The lack of effect of supplementary vitamin D on vascular or inflammatory markers in ME/CFS patients contrasts with its positive effects in other diseases. In type 2 diabetes mellitus patients, for example, vitamin D (at the same dose as the ME/CFS patients in Dundee) improved endothelial function and blood pressure, while in stroke patients improvements in endothelial function have been observed after supplementation.

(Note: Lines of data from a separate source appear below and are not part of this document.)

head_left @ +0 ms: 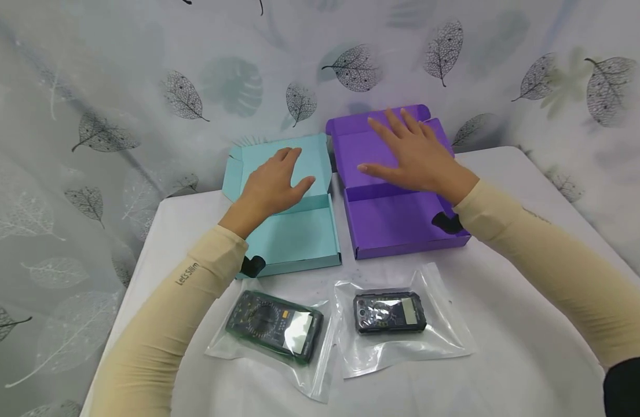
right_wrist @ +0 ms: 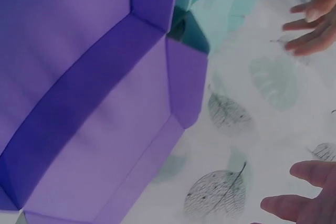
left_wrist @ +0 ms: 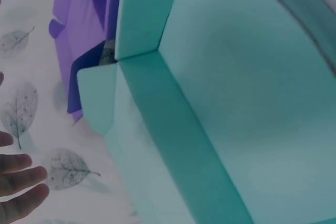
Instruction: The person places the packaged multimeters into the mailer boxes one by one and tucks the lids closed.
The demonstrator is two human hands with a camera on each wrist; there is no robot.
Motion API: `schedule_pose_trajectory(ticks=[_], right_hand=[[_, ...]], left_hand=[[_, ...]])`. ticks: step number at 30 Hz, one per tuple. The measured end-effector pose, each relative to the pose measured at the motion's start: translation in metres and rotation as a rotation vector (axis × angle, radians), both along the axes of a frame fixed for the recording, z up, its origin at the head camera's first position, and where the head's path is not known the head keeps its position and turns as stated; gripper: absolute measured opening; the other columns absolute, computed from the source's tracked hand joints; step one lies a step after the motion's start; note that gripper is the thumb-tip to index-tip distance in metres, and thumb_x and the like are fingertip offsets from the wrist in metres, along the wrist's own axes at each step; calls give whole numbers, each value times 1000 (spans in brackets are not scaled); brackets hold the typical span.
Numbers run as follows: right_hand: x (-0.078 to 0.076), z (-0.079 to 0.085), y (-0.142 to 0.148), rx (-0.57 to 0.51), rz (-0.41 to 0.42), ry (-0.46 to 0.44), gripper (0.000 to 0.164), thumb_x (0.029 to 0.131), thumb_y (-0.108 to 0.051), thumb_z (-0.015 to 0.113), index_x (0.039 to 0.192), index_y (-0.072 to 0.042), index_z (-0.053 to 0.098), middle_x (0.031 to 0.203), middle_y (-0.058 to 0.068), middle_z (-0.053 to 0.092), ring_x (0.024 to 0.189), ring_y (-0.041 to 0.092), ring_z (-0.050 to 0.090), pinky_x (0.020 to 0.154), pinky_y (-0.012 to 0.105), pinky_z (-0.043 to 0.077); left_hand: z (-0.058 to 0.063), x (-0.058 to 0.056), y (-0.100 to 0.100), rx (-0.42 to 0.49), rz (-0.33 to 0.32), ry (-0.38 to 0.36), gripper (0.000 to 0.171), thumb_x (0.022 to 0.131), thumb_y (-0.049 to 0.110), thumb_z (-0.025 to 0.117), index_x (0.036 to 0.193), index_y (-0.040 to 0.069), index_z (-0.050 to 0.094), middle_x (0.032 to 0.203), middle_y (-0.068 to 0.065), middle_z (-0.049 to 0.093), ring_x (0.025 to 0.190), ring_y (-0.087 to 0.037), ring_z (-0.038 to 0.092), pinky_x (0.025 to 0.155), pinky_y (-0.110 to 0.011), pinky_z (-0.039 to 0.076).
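My left hand (head_left: 273, 184) hovers over the teal cardboard box (head_left: 309, 234), which stands with its lid raised at the back and nothing inside. Its fingers are extended and hold nothing; the fingertips also show in the left wrist view. To the right, my right hand (head_left: 414, 153) is spread above the purple cardboard box (head_left: 392, 223), whose lid is raised too. Nearer me lie two clear zip bags. One contains a green-edged multimeter (head_left: 274, 325); the other holds a smaller black multimeter (head_left: 389, 311).
A white cloth covers the table (head_left: 486, 382). Behind the boxes hangs a pale curtain (head_left: 142, 69) with a leaf print. The two boxes stand side by side with a narrow gap between them, and the bags lie close in front.
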State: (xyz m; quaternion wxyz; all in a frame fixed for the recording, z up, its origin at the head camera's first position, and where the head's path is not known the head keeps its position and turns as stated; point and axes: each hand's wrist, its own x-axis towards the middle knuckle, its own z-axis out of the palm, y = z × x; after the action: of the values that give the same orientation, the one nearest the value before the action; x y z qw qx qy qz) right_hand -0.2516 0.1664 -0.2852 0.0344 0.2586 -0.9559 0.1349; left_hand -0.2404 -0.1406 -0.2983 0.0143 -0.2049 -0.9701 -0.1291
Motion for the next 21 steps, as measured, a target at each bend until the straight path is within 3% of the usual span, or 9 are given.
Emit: schedule_pose_trajectory(ticks=[7,14,21], right_hand=[[23,-4,-9,-5,69,33,97,97,-73,54,168,-16,21,171,17,12,156,41,3,119,67,7],[41,-12,-11,-49,205,21,97,91,-61,74,164,-11,33,163,17,37,149,41,33,116,62,27],[76,-28,-12,-61,266,-16,77,89,-49,81,148,-6,55,145,13,59,130,36,57,93,57,53]], left_hand=[[-25,8,11,-39,-63,23,57,105,34,60,148,-2,50,149,-19,50,124,-35,59,91,-51,54],[-40,14,22,-27,-121,5,51,105,29,60,141,-6,57,140,-19,55,121,-32,59,92,-47,55],[-52,17,33,-15,-143,-35,47,105,29,62,140,-3,61,127,-16,61,102,-27,65,83,-42,57]])
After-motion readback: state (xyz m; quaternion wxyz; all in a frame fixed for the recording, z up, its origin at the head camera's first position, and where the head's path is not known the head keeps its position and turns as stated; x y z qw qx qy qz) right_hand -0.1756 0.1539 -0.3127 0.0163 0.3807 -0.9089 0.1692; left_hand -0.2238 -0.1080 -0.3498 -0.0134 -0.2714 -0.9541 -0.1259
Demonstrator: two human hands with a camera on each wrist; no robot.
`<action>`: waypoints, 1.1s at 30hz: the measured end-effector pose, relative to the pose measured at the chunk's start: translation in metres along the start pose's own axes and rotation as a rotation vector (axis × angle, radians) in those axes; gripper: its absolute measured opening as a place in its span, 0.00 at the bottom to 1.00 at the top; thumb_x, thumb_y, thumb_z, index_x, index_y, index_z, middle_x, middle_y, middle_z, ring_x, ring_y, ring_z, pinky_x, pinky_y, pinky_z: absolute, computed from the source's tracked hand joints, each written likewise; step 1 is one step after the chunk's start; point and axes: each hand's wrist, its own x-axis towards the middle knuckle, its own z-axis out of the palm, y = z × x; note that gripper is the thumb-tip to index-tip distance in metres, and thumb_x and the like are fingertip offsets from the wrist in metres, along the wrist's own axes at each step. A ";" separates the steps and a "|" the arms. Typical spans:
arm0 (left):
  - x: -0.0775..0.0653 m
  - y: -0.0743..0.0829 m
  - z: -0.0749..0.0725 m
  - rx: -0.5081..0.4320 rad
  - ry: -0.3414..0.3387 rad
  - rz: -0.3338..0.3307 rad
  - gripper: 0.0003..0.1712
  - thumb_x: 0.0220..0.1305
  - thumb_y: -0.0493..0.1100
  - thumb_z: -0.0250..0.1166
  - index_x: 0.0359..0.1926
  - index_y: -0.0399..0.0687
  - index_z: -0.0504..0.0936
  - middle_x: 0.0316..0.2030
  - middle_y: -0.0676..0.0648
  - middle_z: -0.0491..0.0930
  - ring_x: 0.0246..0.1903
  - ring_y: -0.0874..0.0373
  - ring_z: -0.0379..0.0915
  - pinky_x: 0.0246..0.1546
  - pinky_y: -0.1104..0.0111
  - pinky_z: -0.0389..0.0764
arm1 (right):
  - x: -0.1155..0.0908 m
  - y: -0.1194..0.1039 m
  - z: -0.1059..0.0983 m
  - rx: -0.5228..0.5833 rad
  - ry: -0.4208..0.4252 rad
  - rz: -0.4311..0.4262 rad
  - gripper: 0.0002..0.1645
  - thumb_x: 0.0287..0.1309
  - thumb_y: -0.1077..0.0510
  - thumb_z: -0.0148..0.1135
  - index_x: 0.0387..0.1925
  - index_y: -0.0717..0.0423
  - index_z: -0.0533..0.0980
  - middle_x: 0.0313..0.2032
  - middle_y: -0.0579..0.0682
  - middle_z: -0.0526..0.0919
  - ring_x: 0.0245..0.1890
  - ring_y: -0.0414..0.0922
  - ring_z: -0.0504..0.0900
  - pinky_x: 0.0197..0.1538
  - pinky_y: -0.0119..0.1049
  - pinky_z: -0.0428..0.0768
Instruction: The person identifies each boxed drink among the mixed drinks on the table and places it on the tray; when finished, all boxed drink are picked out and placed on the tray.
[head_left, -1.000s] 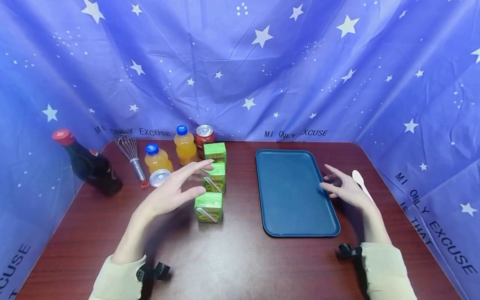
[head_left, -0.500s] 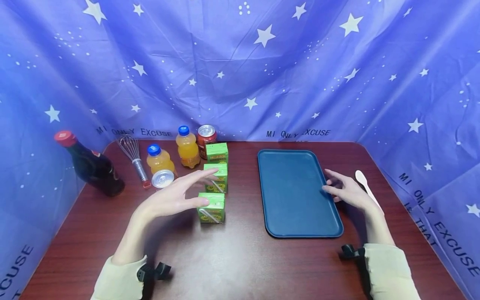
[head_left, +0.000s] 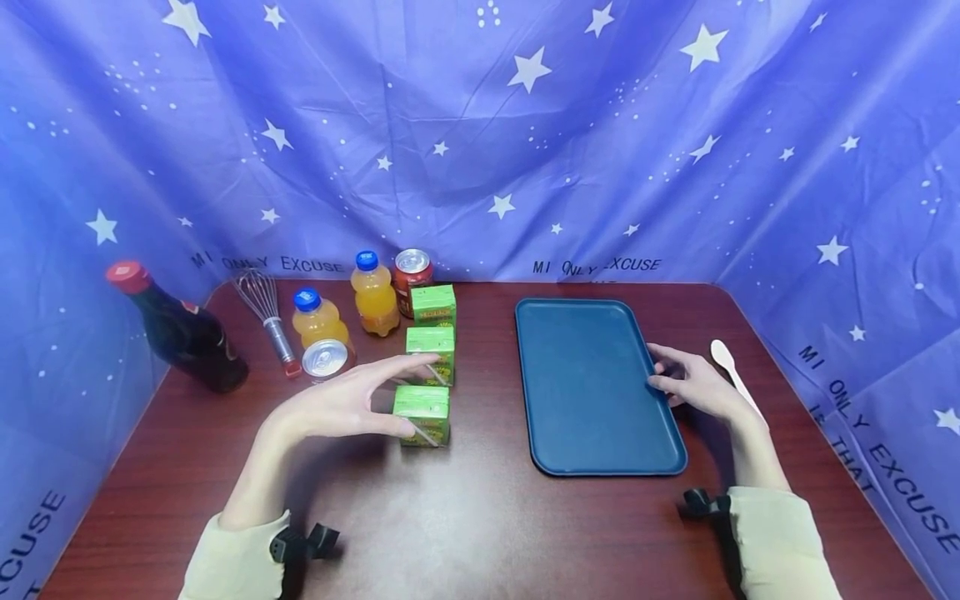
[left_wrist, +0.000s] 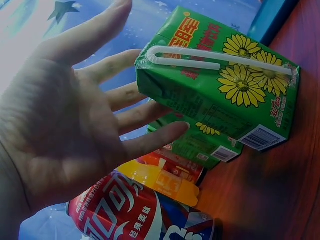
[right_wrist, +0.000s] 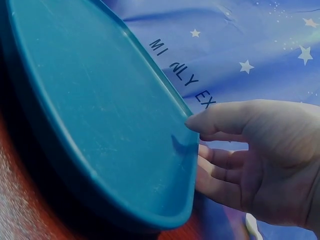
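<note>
In the head view, a row of green juice boxes runs along the table's middle left. My left hand (head_left: 337,402) is at the nearest juice box (head_left: 422,415), thumb at its near side, fingers stretched along its far side. The left wrist view shows my palm facing this juice box (left_wrist: 220,75), which has a white bent straw on its front; the fingers look nearly straight, and contact is unclear. A second juice box (head_left: 431,342) and a third (head_left: 433,305) stand behind. My right hand (head_left: 693,382) pinches the right rim of the blue tray (right_wrist: 110,110), thumb over the rim, fingers outside it.
Left of the boxes are two orange juice bottles (head_left: 375,302), a can (head_left: 325,358) beside my left hand and another can (head_left: 412,279) behind. A whisk (head_left: 272,321) and a dark red-capped bottle (head_left: 183,333) stand farther left. A white spoon (head_left: 731,371) lies right of the tray.
My left hand has lowered and moved slightly right, from above the boxes to around the nearest one. My right hand has settled a little lower against the tray's rim; the tray keeps its place.
</note>
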 end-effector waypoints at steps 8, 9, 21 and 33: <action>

The reasons for these negative results are unclear. Could low vitamin D levels be a result of ME/CFS itself – in which case, supplying more would not necessarily reverse the vascular dysfunction. Or might larger or more frequent dosing be needed in order to produce a clinically relevant effect in this specific group of patients? This last possibility is in the researchers’ minds, and they are deciding on the next experimental steps. As principal investigator Dr Khan says, “Given the increased arterial stiffness we’d previously found in our ME/CFS patients, it was certainly worth investigating whether it could be reversed by vitamin D supplementation, which is a cheap and very convenient therapy. Our thanks go to the patients in Tayside who took part, some of whom had travelled long distances. We are grateful to them all.”

Pulse wave analysis

When you place your fingers on your wrist, you can feel your pulse; that is, the regular increase in pressure as each pulse of blood travels down the radial artery. This pulse can also be detected by a pressure sensor applied to the wrist, and this is the technique used by Dr Khan and his colleagues to determine arterial stiffness.

The sensor produces a continuous recording of the fluctuations in pressure caused by each pulse wave (see Figure below), and their shape is analysed to determine how stiff the artery is. The pulse pressure wave is composed of a wave generated by the ejection of blood from the heart and a reflected wave from the periphery. As arteries get stiffer, the velocity of both waves increases, causing the reflected wave to arrive earlier in the aorta and augment the size of the pulse. The measured ‘augmentation index’ is therefore related to blood vessel stiffness.